**Aim of the exercise**
Below are some records. Print exactly the lines between the one holding "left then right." and the one holding "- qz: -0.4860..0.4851", inclusive, and nothing else.

**Records for this exercise**

++++++

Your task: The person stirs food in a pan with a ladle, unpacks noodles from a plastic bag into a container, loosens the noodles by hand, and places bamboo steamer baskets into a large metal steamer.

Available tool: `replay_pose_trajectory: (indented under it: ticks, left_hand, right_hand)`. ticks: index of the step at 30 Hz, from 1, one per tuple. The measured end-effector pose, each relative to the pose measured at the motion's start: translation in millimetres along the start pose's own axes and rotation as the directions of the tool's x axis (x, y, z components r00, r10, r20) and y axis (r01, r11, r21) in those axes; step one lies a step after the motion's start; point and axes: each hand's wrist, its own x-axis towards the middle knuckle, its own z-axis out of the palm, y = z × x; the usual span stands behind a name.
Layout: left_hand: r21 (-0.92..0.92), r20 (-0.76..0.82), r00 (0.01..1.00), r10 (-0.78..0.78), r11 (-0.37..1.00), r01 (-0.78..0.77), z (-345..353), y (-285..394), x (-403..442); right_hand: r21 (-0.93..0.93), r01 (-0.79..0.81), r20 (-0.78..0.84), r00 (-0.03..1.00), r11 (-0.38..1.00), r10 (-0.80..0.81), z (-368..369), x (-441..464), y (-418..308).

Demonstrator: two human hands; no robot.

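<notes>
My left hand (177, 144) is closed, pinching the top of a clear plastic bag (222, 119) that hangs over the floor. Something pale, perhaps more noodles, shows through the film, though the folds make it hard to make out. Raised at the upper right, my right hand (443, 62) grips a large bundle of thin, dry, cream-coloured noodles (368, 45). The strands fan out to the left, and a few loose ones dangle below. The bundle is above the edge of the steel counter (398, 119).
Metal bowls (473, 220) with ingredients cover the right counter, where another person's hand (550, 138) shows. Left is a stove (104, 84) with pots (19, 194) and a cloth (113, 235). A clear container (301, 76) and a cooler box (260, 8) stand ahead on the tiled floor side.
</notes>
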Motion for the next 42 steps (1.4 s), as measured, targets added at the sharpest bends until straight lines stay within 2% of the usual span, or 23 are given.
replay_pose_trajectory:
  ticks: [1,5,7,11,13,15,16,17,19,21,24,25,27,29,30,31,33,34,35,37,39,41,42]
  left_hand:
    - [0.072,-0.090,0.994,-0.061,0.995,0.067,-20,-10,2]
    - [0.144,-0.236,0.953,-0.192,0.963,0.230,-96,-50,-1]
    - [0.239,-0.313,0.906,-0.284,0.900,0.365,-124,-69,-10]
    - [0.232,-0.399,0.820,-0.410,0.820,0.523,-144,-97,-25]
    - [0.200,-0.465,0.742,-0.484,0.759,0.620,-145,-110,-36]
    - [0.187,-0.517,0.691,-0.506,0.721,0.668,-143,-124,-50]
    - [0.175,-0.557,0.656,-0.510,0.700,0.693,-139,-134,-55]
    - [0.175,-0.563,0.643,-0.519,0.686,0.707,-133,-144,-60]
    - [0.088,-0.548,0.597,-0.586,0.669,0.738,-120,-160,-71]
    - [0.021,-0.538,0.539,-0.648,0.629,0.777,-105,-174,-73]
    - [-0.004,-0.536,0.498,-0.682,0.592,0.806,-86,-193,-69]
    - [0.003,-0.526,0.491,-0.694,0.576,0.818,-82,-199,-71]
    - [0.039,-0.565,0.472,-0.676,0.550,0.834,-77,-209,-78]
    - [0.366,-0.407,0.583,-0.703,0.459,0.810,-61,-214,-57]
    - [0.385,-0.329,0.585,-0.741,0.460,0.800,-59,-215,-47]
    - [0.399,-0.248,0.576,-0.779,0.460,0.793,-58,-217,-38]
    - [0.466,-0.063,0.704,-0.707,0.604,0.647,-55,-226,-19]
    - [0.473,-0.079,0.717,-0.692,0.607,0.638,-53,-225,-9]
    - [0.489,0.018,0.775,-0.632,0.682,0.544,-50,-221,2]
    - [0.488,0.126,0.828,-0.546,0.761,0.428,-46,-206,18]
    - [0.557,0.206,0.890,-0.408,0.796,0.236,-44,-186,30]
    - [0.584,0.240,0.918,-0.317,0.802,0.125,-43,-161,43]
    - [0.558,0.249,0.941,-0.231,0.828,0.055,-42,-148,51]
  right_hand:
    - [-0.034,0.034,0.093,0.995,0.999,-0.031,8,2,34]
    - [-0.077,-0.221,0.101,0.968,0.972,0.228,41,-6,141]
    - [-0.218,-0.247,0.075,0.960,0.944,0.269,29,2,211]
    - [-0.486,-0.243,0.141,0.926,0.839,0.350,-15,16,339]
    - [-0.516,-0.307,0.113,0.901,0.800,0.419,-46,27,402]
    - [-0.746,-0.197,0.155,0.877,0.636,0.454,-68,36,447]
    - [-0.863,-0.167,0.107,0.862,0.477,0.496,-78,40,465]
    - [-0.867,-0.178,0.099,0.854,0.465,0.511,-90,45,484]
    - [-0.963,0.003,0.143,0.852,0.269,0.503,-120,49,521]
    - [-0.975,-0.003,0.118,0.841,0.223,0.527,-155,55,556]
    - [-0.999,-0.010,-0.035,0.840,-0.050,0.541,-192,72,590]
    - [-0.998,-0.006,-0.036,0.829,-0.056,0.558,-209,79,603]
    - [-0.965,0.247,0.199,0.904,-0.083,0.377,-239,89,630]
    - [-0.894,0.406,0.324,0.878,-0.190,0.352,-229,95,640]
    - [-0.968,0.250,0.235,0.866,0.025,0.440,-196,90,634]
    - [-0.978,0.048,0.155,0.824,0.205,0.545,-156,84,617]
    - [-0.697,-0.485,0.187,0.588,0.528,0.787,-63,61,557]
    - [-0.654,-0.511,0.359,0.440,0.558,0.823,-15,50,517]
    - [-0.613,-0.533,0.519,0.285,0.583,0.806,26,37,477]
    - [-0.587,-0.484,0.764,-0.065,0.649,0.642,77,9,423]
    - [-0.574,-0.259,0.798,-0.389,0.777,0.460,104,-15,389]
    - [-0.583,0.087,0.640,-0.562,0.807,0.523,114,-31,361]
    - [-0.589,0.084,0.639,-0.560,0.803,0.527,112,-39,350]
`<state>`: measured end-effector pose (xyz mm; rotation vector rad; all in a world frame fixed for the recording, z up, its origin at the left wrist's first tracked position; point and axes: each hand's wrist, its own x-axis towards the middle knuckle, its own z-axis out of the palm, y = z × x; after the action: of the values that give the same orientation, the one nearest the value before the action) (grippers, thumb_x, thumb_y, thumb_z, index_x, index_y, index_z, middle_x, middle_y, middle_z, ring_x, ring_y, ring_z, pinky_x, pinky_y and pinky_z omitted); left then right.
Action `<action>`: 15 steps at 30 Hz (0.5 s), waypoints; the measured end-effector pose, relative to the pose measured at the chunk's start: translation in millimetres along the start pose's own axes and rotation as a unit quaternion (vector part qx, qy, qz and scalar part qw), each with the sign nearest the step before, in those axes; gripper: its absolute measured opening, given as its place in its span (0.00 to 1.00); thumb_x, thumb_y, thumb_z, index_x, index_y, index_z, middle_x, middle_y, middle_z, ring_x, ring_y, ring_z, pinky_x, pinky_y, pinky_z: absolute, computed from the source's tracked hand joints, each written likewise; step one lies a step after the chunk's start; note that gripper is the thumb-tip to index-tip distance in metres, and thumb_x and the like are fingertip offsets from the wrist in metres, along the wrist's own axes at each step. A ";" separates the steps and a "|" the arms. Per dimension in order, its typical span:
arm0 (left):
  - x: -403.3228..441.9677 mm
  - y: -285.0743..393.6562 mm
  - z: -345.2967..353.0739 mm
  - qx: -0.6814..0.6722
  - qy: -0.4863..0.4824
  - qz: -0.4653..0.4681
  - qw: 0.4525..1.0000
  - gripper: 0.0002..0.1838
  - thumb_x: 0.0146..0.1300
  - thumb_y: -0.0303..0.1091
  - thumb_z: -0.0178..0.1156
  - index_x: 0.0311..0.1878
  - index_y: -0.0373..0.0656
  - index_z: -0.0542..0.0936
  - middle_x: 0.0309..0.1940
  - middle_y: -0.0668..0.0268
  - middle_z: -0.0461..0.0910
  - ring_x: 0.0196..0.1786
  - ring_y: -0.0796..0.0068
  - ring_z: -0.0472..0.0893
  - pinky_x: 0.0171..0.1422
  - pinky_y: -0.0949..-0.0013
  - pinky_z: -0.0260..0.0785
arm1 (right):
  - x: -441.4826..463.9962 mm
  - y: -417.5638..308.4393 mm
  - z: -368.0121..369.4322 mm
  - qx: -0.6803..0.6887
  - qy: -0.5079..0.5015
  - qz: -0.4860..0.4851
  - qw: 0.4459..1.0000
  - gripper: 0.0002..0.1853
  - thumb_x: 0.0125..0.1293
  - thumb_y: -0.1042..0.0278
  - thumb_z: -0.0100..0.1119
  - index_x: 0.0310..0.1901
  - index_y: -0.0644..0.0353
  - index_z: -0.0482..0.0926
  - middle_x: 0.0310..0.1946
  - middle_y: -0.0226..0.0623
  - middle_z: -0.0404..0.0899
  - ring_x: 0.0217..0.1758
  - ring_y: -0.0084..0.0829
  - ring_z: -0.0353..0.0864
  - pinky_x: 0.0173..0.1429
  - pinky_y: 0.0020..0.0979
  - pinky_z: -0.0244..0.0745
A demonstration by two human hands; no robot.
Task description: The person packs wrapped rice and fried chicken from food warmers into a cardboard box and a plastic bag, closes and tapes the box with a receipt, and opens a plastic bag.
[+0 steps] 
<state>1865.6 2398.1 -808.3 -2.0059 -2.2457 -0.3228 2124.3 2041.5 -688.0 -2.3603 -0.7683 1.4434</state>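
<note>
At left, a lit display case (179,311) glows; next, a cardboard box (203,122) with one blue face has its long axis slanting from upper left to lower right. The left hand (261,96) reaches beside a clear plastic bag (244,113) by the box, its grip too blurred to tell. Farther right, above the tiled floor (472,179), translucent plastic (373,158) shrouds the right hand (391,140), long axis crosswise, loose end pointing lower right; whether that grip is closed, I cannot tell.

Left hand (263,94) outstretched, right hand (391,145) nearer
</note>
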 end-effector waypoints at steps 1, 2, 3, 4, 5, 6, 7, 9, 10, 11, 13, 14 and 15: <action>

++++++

**Result of the exercise**
`<state>`: measured end-effector pose (xyz mm; rotation vector rad; all in a world frame fixed for the recording, z up, its origin at the left wrist's first tracked position; point and axes: each hand's wrist, its own x-axis towards the middle knuckle, its own z-axis out of the palm, y = z × x; after the action: of the values that give the same orientation, the one nearest the value before the action) (grippers, thumb_x, thumb_y, thumb_z, index_x, index_y, index_z, middle_x, middle_y, middle_z, ring_x, ring_y, ring_z, pinky_x, pinky_y and pinky_z omitted); left then right.
Action `<action>`: 15 steps at 30 Hz (0.5 s), waypoints; the measured end-effector pose, relative to the pose measured at the chunk's start: translation in millimetres along the start pose's own axes and rotation as a unit quaternion (vector part qx, qy, qz and scalar part qw), each with the sign nearest the step before, in those axes; gripper: its absolute measured opening, given as its place in its span (0.00 to 1.00); thumb_x, thumb_y, thumb_z, index_x, index_y, index_z, middle_x, middle_y, middle_z, ring_x, ring_y, ring_z, pinky_x, pinky_y, pinky_z: absolute, computed from the source's tracked hand joints, each written likewise; step one lies a step after the chunk's start; note that gripper is the thumb-tip to index-tip distance in metres, and thumb_x and the like are fingertip offsets from the wrist in metres, along the wrist's own axes at each step. A ";" separates the steps and a "|" the arms. Per dimension in order, its typical span:
arm0 (left):
  - x: -403.3228..441.9677 mm
  - y: -285.0743..393.6562 mm
  - z: -345.2967..353.0739 mm
  - qx: -0.6814..0.6722
  - qy: -0.4863..0.4824
  - qz: -0.4653..0.4681
  - qw: 0.4525..1.0000
  - gripper: 0.0002..0.1838
  - thumb_x: 0.0146..0.1300
  - thumb_y: -0.0303..0.1091
  - thumb_z: -0.0178..0.1156
  - index_x: 0.0311..0.1878
  - index_y: -0.0373..0.0656
  - index_z: -0.0542..0.0936
  - middle_x: 0.0309..0.1940
  - middle_y: -0.0668..0.0268
  - middle_z: -0.0461..0.0910
  - ring_x: 0.0196..0.1786
  - ring_y: -0.0796..0.0068
  - ring_z: -0.0472..0.0893
  - pinky_x: 0.0171..0.1422
  - pinky_y: -0.0949..-0.0013
  - pinky_z: -0.0260..0.0785
arm1 (right):
  - x: -441.4826..463.9962 mm
  - y: -417.5638..308.4393 mm
  - z: -368.0121..369.4322 mm
  - qx: -0.6803..0.6887
  - qy: -0.5079..0.5015
  - qz: -0.4860..0.4851

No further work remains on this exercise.